Find the word "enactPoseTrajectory" in the data below and copy each line that holds it.

------------------------------------------------------------------------

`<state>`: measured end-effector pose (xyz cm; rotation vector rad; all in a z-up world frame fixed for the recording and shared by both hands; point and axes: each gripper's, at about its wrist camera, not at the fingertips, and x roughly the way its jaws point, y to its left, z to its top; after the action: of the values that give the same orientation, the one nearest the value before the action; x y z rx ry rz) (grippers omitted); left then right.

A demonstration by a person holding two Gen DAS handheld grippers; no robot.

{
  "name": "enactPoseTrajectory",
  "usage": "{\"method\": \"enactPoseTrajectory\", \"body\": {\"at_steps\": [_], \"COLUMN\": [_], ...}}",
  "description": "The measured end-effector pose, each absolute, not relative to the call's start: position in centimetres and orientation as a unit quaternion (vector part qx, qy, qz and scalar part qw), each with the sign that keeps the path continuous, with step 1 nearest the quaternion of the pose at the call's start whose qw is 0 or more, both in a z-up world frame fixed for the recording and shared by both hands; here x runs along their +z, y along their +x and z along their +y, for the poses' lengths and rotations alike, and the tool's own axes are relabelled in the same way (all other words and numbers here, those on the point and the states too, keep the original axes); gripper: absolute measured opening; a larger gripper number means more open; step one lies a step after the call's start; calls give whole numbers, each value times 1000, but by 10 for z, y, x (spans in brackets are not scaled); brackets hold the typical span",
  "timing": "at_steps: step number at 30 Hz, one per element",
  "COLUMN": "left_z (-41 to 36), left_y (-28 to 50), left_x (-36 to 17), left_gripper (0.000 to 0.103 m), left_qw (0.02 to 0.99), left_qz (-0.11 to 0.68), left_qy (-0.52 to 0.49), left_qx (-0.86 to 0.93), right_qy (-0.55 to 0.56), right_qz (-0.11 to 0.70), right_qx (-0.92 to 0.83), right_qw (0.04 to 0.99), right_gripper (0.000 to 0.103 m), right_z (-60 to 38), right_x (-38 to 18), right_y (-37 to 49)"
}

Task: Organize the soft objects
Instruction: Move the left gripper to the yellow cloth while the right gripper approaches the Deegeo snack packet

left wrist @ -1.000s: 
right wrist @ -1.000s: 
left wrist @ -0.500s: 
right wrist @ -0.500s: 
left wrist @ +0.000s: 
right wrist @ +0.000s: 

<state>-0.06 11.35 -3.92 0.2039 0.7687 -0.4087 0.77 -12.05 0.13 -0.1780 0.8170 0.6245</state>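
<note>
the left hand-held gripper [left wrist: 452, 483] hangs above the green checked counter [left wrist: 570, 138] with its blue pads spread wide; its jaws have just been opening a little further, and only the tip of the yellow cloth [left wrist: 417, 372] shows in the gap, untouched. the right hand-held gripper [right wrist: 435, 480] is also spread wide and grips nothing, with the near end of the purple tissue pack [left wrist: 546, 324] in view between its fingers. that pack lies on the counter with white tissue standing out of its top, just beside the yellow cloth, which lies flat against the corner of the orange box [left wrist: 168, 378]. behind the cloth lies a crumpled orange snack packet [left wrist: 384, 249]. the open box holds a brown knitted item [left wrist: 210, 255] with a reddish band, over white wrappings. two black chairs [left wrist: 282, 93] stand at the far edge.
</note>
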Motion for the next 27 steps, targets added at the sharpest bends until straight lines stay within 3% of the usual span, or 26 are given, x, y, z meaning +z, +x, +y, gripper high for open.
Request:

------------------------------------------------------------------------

▶ [COMPLETED EXERCISE]
  "name": "enactPoseTrajectory",
  "usage": "{\"method\": \"enactPoseTrajectory\", \"body\": {\"at_steps\": [_], \"COLUMN\": [_], ...}}",

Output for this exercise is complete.